The shift in community abundance in the co-digestion mixtures could be related to the unique combination of the substrate mixture because methanogenic archaea adapt differently depending on the substrates and environmental conditions. Overall, the proportion of the various substrates is seen to have influenced the microbial community in both the initial and final stages of the sequenced samples.

4. Conclusions

This BMP study investigated the feasibility of the supplemental addition of OFMSW and SS during the digestion of TWAS as a source of renewable energy as well as a means to utilize digester capacity in the early design life of plants.

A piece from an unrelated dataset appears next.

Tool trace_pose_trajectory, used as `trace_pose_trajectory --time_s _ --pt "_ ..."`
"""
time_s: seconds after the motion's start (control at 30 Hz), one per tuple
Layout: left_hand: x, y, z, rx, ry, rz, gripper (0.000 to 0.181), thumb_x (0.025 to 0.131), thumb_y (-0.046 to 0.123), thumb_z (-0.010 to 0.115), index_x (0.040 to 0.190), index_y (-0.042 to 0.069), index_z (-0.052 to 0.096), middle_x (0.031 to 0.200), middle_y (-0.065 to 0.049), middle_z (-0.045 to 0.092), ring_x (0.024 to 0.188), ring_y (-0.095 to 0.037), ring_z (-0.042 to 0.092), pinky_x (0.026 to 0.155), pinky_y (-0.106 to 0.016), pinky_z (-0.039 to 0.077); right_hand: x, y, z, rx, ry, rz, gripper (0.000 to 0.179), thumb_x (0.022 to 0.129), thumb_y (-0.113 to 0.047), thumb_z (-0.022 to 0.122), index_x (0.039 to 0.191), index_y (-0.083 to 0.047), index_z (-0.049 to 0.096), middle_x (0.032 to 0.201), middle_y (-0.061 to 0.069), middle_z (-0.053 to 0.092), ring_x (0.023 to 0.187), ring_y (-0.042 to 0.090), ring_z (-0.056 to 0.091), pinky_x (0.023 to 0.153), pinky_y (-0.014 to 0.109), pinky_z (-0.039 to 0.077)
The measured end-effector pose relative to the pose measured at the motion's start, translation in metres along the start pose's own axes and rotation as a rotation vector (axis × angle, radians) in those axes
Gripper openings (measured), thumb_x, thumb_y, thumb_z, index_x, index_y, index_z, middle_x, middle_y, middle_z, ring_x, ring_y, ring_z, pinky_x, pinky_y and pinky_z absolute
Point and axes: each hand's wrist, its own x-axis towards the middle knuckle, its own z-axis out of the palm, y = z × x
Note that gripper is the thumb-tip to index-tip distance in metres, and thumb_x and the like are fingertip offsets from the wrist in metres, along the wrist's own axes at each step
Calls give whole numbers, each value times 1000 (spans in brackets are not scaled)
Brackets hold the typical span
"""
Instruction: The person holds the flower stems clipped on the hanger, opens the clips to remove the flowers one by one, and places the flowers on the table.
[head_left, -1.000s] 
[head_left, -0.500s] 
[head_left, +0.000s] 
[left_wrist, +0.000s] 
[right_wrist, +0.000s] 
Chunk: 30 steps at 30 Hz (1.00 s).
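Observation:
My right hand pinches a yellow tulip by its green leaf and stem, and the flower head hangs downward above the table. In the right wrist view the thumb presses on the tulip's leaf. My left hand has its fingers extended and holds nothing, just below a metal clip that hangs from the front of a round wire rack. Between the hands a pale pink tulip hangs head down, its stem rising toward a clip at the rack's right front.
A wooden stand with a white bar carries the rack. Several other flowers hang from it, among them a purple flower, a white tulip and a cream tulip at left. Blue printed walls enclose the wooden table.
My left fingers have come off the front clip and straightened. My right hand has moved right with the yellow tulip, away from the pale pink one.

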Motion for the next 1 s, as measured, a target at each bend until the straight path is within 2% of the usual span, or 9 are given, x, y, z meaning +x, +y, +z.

The results show that, compared to TWAS alone, biomethane yield and energy production were enhanced through co-digestion of TWAS with SS and OFMSW due to the benefit of co-digestion, positive synergism, and improved biodegradability. A mixing ratio of 40SS + 10TWAS + 50OFMSW (VS basis) proved to be the best-performing mixture. The application of the kinetic models to the methane data indicated that the addition of OFMSW and SS to TWAS helped improve the methane production rate. In addition, the lag phase of SS was reduced by over 95% during co-digestion with TWAS and SS. Percentage VS removal did not lead to an increased methane production rate during the trinary co-digestion with TWAS. Sequencing results show that the microbial communities were dominated by Proteobacteria and Cloacimonetes. Euryarchaeota, comprising the archaea community, mainly dominated the acetoclastic methanogen of the genus Methanosaeta, followed by hydrogenotrophic methanogen Methanospirillum in both mono-digestion and co-digestion modes.